I guess M7180 should be placed in the below category II. His Z94- result shown on the SNP page is an error. Apparently, there is a bug in the FTDNA software.
As for 210861 & M6507, they have not been tested for Z94 yet (so they are not shown as Z94- on our project's SNP page) and our spreadsheet doesn't show them as Z94.



and (ii) 297806, 179005 & B2586 with SNPs of Z94-, but positive for some of Z94's subclades (like Z2122 and Z2123), per the ISOGG classification.

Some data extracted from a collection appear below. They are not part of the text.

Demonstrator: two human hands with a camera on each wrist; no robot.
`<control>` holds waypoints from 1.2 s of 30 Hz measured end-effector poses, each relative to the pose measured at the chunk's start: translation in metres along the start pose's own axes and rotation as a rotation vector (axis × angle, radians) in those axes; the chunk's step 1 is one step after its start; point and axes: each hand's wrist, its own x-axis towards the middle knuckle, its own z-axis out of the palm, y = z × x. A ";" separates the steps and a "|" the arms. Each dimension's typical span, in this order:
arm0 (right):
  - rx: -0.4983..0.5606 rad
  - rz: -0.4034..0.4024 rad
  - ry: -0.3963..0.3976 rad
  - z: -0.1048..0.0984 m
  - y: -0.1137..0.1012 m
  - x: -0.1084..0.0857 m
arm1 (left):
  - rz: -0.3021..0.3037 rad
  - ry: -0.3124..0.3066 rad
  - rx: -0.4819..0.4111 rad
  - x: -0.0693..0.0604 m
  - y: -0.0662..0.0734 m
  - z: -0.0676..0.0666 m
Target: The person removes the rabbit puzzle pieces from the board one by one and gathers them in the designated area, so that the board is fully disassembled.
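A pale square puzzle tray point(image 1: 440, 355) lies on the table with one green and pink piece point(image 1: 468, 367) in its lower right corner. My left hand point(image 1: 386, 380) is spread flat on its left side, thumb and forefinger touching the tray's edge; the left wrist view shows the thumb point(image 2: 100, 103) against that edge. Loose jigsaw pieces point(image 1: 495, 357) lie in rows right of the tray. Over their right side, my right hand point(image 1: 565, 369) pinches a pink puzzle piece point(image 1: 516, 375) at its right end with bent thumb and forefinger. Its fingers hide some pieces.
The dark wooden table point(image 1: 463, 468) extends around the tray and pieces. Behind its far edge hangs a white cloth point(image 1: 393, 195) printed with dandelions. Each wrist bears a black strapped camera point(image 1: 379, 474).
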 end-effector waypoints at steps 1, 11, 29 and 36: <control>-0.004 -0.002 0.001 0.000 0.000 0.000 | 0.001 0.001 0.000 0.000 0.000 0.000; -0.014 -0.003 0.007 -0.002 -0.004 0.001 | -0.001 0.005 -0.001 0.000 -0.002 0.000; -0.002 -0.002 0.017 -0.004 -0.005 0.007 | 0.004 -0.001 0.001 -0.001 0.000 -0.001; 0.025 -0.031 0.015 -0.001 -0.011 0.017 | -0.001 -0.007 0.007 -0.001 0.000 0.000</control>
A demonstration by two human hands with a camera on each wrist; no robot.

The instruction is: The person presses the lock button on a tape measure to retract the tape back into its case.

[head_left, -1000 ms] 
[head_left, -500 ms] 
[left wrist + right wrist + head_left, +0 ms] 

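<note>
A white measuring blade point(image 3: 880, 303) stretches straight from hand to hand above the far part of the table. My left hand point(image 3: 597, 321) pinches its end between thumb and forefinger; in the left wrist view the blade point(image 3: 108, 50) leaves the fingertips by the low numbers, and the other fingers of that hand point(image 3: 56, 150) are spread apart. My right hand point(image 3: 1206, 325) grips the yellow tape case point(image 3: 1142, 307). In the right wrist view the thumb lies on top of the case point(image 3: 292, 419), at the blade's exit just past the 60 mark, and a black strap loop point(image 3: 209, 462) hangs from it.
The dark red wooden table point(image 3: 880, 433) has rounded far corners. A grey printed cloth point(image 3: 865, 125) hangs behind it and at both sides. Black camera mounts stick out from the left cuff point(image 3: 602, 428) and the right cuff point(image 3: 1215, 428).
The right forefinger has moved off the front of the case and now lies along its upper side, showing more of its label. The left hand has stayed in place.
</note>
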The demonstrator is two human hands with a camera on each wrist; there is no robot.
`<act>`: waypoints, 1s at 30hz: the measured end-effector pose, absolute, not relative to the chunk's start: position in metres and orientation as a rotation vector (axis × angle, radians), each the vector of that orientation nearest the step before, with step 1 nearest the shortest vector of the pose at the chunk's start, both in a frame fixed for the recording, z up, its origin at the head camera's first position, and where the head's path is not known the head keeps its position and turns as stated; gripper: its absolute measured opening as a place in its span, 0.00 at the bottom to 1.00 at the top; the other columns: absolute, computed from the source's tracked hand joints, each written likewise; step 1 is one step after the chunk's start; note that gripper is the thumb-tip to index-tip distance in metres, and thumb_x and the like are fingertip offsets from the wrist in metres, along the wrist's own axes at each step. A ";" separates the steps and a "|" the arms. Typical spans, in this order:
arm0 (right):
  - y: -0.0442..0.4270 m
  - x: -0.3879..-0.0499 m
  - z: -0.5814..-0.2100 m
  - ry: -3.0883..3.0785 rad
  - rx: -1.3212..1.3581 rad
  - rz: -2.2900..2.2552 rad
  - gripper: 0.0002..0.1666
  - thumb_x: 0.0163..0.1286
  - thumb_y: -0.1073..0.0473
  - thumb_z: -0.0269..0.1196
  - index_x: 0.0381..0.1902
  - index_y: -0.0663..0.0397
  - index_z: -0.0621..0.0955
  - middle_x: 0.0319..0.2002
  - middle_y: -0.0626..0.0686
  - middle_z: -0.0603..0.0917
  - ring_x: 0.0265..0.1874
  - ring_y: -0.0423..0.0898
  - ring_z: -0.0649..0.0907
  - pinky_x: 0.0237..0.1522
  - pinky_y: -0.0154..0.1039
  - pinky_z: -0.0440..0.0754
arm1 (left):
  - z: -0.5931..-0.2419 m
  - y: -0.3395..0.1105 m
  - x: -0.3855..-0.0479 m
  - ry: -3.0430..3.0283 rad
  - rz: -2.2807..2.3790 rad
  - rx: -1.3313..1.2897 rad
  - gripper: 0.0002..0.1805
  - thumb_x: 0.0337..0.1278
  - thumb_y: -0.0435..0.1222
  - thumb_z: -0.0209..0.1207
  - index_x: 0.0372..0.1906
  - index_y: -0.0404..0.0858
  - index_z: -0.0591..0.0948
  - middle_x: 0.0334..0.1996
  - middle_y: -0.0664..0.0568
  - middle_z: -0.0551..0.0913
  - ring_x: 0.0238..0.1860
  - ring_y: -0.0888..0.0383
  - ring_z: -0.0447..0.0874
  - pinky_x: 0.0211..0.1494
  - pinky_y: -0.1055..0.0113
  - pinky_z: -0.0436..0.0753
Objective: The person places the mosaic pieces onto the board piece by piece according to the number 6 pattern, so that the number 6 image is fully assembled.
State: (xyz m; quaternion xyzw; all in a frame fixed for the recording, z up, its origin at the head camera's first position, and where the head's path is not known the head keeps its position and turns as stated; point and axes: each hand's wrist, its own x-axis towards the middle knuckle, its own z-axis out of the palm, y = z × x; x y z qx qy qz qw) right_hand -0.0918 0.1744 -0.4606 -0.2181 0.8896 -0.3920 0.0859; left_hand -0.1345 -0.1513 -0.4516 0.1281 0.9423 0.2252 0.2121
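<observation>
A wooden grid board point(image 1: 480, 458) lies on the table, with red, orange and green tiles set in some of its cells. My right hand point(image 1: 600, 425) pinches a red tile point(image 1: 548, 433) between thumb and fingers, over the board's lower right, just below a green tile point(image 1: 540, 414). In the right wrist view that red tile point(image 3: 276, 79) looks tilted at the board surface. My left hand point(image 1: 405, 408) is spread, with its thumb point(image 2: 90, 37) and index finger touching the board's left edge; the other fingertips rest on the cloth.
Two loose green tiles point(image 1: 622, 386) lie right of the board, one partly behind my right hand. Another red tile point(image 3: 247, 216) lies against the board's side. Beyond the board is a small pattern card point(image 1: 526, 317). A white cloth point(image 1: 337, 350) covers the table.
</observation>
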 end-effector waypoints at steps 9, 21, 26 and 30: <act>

They are all wrongly shown as Z94- on the SNP page, so this is a result of the above-mentioned bug in the FTDNA software.

epp
02-16-2017, 09:22 PM
I’ve re-run my calculations from updated FTDNA data on the assumption that none of its basal R1a samples have Jewish ancestry. These now give the following ‘most likely’ estimates:
R1a1a1 point of origin close to the Netherlands - spreading North and East c. 3,500 BC
R1a1a1b point of origin close to the Czech Republic, followed by a fairly rapid expansion and development in R1a1a1b1a, centred on Poland, and spreading East into the Baltic states/Northern Russia and North into Sweden
No evidence of R1a1a1b (x R1a1a1b1) until it reaches a MRCA point of origin in Turkey (as R1a1a1b2) c. 2,300 BC, followed by a rapid expansion and development in all directions.
I have no particular opinion on these estimates, but they do prompt the following questions:
1. Might the estimated initial Eastward and Northward migrations of R1a1a1 have been influenced by R1b-L23, which my further analysis of FTDNA data estimates arrived from the South into the original R1a1a1 North West European homeland c. 4,000 BC?
2. Might R1a1a1b (x R1a1a1b1) have been part of a collapsing Yamna culture that was nearly decimated, and whose remnants later resurfaced in Turkey?, and if so -
3. Might any such collapse have been influenced by movement of (i) R1b-L151 Eastwards, and/or (ii) R1a1a1b1a Southwards, which the calculations both estimate to have occurred to some degree c. 2,500 BC?